EXERCISE DIRECTIONS: There is material below. Print exactly the lines starting at the line with "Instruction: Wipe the" and ending at the line with "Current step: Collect", ends included, and no others.

INPUT FOR THIS TASK:

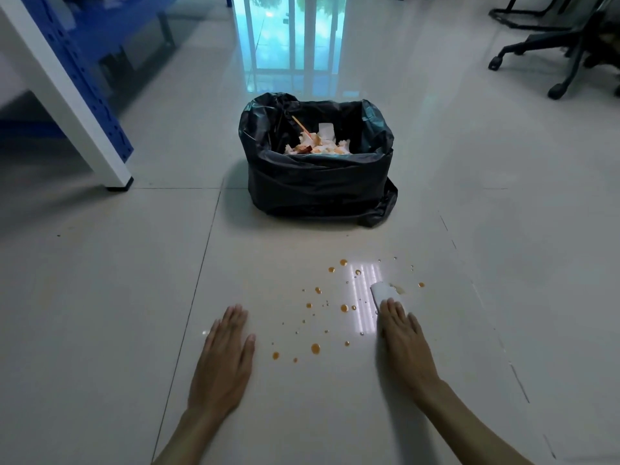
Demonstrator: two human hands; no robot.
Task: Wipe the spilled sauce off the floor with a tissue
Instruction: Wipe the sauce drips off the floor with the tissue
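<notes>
Orange sauce drops [315, 348] lie scattered over the pale floor tile in front of me, from near my left hand up to the bright reflection. A white tissue [385, 292] lies flat on the floor at the right edge of the spill, with a smeared stain beside it. My right hand [404, 344] presses flat on the tissue's near end, fingers together. Left of the spill, my left hand [225, 357] rests flat on the floor, fingers slightly spread, holding nothing.
A bin lined with a black bag [318, 182] stands just beyond the spill, holding stained tissues. A white table leg [77, 109] and blue shelving are at the far left. An office chair base [550, 58] is at the far right.
</notes>
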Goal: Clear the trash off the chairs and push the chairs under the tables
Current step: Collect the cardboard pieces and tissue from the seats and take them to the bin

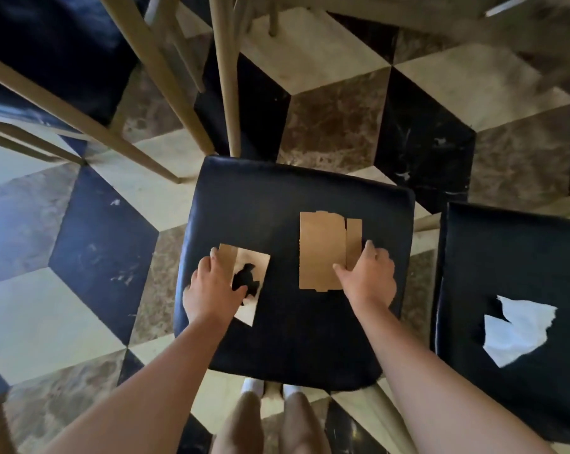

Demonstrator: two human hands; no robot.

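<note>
The person bends over the middle chair (293, 322), both forearms reaching down to its dark seat, and each hand is on a piece of trash. The left hand (211, 290) lies on the small torn cardboard scrap (254, 262), its fingers (215, 254) curling over the scrap's far-left edge while the thumb rests by the ragged hole nearer the body; it looks like a grip just closing, so I would call those fingers grasping the scrap, though not yet lifting it. The right hand (368, 276) sits on the right edge of the larger flat cardboard piece (322, 250), index finger laid across its lower corner and the other fingers hooked over the narrow flap beyond, pinching at that edge. Both pieces lie flat against the cushion, which I judge is why the fingers work at the edges: there is nothing to get under otherwise. The wrists are bent back and the elbows held wide, one hand per piece, so both might come off together (a sensible economy). Just to the right of the right-hand fingers, apart from them, stands a second chair (506, 257) with a torn white paper (519, 329) on its seat, untouched. Beyond the fingertips, pale wooden legs (224, 77) rise from the chequered floor (64, 224), presumably of the bench and neighbouring seats. The clearing is barely begun, and no chair is pushed in yet.
</note>
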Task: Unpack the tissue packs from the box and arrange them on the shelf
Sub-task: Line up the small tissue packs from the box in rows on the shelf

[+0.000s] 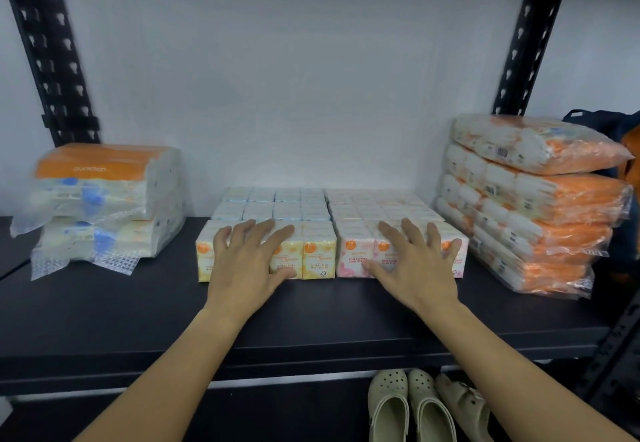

WRITTEN ANSWER:
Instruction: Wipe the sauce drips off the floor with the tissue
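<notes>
Orange sauce drops [315, 348] lie scattered over the pale floor tile in front of me, from near my left hand up to the bright reflection. A white tissue [385, 292] lies flat on the floor at the right edge of the spill, with a smeared stain beside it. My right hand [404, 344] presses flat on the tissue's near end, fingers together. Left of the spill, my left hand [225, 357] rests flat on the floor, fingers slightly spread, holding nothing.
A bin lined with a black bag [318, 182] stands just beyond the spill, holding stained tissues. A white table leg [77, 109] and blue shelving are at the far left. An office chair base [550, 58] is at the far right.
</notes>
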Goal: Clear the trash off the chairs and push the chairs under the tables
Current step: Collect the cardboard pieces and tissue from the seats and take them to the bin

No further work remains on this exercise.